/data-models

Schema.org Data Models for HTAN

MIT LicenseMIT

HTAN Data Models

Major files

This repository contains 3 major files:

  1. HTAN.model.csv: The CSV representation of the HTAN data model. This file is created by the collective effort of data curators and annotators from a community (in this case HTAN), and will be used to create a JSON-LD representation of the data model. Imaging data captured by the model adheres to the Minimum Information about Tissue Imaging (MITI) standard.

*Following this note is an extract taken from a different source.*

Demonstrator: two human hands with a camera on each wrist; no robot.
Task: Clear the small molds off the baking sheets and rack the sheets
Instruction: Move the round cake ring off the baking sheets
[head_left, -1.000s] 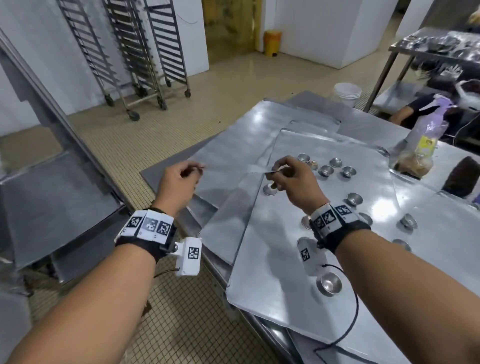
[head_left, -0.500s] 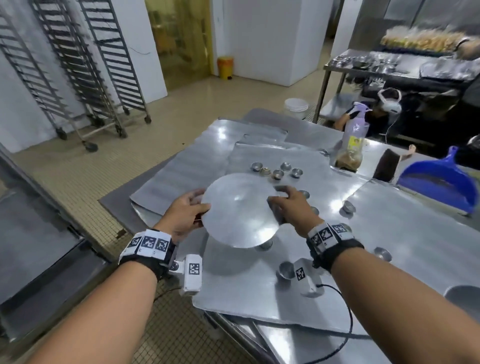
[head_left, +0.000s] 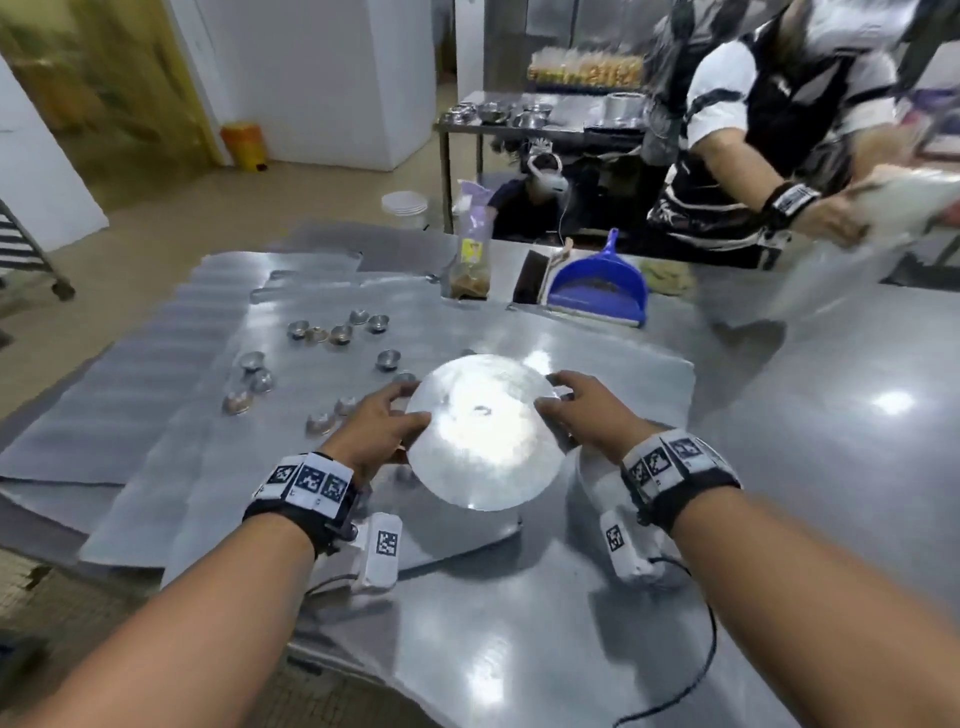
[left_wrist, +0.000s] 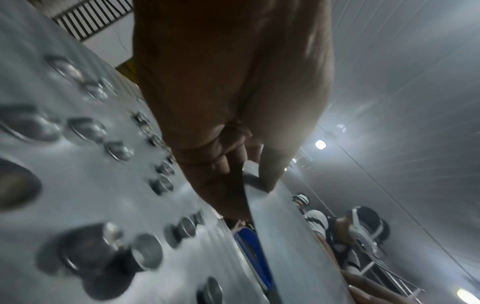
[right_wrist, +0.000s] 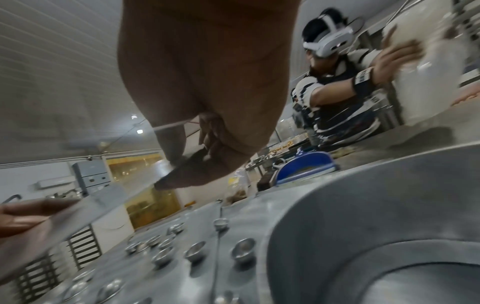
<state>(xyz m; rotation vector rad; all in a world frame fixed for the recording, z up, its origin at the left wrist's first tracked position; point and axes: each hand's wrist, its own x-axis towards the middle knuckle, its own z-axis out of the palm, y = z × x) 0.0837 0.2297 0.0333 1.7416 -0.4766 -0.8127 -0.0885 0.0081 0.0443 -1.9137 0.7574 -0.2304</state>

  2. HTAN.model.jsonld | The JSON-LD representation of the HTAN data model, which is automatically created from the CSV data model using the schematic CLI. More details on how to convert the CSV data model to the JSON-LD data model can be found here. This is the central schema (data model) which will be used to power the generation of metadata manifest templates for various data types (e.g., scRNA-seq Level 1) from the schema.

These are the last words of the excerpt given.